Home

Arrest van het Hof (Zesde kamer) van 17 november 2005 in zaak C-73/05: Commissie van de Europese Gemeenschappen tegen Franse Republiek (Niet-nakoming — Richtlijn 2000/34/EG — Organisatie van arbeidstijd)

Arrest van het Hof (Zesde kamer) van 17 november 2005 in zaak C-73/05: Commissie van de Europese Gemeenschappen tegen Franse Republiek (Niet-nakoming — Richtlijn 2000/34/EG — Organisatie van arbeidstijd)

28.1.2006

NL

Publicatieblad van de Europese Unie

C 22/2


ARREST VAN HET HOF

(Zesde kamer)

van 17 november 2005

in zaak C-73/05: Commissie van de Europese Gemeenschappen tegen Franse Republiek(1)
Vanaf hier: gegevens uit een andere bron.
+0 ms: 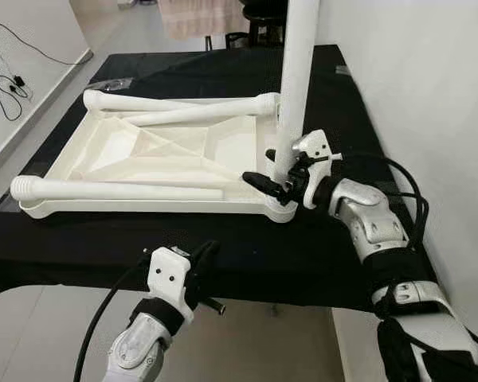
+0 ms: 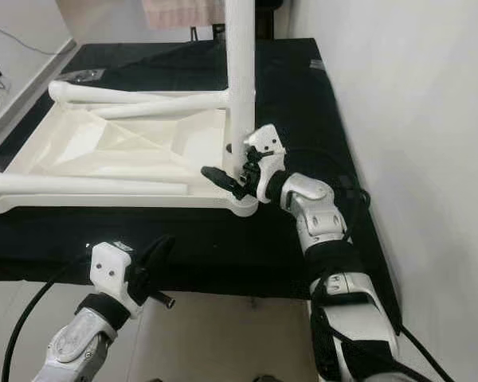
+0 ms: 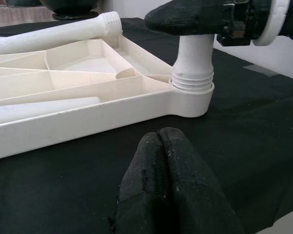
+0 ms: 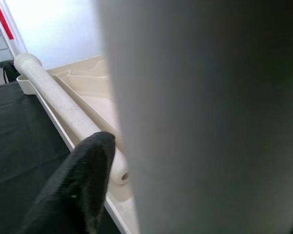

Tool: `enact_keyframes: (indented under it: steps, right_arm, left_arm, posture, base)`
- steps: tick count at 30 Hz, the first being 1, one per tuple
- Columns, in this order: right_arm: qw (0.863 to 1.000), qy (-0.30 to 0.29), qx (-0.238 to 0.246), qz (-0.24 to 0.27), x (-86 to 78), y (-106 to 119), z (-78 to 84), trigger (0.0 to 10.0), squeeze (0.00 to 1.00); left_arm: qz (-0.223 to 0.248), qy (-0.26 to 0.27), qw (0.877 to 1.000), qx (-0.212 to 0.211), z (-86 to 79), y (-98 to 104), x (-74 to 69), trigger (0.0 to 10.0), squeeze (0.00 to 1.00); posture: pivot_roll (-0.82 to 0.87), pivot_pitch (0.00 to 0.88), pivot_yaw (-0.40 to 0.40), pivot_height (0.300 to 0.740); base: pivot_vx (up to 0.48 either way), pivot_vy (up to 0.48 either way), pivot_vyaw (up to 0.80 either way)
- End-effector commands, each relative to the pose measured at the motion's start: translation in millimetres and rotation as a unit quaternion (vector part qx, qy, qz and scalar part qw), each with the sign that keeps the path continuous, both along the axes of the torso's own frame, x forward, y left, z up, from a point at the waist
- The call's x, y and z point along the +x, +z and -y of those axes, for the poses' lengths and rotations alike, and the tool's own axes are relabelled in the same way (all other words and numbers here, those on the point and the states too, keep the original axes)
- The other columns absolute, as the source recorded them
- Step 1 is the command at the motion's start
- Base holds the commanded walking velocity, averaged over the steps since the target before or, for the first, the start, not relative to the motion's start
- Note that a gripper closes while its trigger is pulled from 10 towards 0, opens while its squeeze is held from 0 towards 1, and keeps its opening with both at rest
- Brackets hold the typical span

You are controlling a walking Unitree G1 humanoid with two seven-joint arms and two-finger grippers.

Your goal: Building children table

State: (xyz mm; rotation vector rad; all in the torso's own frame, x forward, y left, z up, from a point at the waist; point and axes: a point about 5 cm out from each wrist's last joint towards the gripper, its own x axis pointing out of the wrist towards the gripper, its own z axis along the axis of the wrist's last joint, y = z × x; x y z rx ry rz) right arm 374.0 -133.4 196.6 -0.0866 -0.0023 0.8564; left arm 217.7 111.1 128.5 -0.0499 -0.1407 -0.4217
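An upturned white tabletop (image 1: 143, 208) lies on the black table (image 1: 319, 263). One white leg (image 1: 295, 79) stands upright in the near right corner socket (image 3: 193, 95). My right gripper (image 1: 277, 179) is shut on this leg just above the socket, one black finger (image 3: 190, 17) crossing in front of it. Another leg (image 1: 119, 189) lies along the tabletop's near edge, and two more legs (image 1: 183, 103) lie at its far edge. My left gripper (image 1: 203, 259) hovers at the table's front edge, fingers (image 3: 161, 161) shut on nothing, pointing at the socket corner.
A white wall (image 1: 430, 79) runs close along the table's right side. Black cables (image 1: 4, 79) trail on the floor at the far left. Dark furniture (image 1: 259, 24) stands beyond the table's far end. Bare black cloth lies in front of the tabletop.
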Motion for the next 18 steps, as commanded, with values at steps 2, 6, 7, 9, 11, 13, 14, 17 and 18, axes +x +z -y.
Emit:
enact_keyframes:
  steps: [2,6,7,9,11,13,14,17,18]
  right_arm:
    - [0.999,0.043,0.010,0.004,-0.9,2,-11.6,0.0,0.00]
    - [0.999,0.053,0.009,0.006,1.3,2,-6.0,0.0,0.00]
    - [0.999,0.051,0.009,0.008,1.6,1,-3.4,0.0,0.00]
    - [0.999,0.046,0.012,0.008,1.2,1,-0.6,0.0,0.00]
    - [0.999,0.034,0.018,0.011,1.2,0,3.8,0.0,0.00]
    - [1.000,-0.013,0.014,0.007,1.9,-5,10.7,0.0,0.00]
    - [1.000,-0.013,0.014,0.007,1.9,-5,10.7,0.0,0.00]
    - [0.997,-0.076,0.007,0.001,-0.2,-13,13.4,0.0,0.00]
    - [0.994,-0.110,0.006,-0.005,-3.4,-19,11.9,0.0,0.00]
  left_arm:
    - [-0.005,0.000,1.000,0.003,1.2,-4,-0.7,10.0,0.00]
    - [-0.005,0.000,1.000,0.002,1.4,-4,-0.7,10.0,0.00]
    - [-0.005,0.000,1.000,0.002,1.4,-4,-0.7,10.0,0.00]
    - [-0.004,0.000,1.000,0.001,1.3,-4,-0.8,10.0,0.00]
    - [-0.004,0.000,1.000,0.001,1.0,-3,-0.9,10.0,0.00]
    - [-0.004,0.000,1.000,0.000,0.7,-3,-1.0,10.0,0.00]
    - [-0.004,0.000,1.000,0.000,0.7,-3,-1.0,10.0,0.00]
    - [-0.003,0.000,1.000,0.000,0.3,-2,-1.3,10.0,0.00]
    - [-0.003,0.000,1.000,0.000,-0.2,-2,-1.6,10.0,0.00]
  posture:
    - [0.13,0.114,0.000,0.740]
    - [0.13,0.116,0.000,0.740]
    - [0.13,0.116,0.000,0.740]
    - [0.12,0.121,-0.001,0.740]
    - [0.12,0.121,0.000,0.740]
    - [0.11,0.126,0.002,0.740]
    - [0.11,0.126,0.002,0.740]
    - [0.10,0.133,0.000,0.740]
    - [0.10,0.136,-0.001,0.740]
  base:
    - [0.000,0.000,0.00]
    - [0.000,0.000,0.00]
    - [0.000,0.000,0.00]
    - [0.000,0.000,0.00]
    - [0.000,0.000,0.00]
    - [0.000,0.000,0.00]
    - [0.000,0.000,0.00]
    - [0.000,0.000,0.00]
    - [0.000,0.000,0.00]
(Niet-nakoming - Richtlijn 2000/34/EG - Organisatie van arbeidstijd)

(2006/C 22/04)

Procestaal: Frans

In zaak C-73/05, betreffende een beroep wegens niet-nakoming krachtens artikel 226 EG, ingesteld op 15 februari 2005, Commissie van de Europese Gemeenschappen (gemachtigde: N. Yerrell) tegen Franse Republiek (gemachtigden: G. de Bergues en O. Christmann), heeft het Hof (Zesde kamer), samengesteld als volgt: A. Borg Barthet (rapporteur), waarnemend voor de president van de Zesde kamer, U. Lõhmus en A. Ó Caoimh, rechters; advocaat-generaal: J. Kokott; griffier: R. Grass, op 17 november 2005 een arrest gewezen waarvan het dictum luidt als volgt:

1)

Door niet alle wettelijke en bestuursrechtelijke bepalingen vast te stellen die nodig zijn om te voldoen aan richtlijn 2000/34/EG van het Europees Parlement en de Raad van 22 juni 2000 tot wijziging van richtlijn 93/104/EG van de Raad betreffende een aantal aspecten van de organisatie van de arbeidstijd om de van deze richtlijn uitgesloten sectoren en activiteiten te bestrijken, is de Franse Republiek de krachtens die richtlijn op haar rustende verplichtingen niet nagekomen.

2)

De Franse Republiek wordt verwezen in de kosten.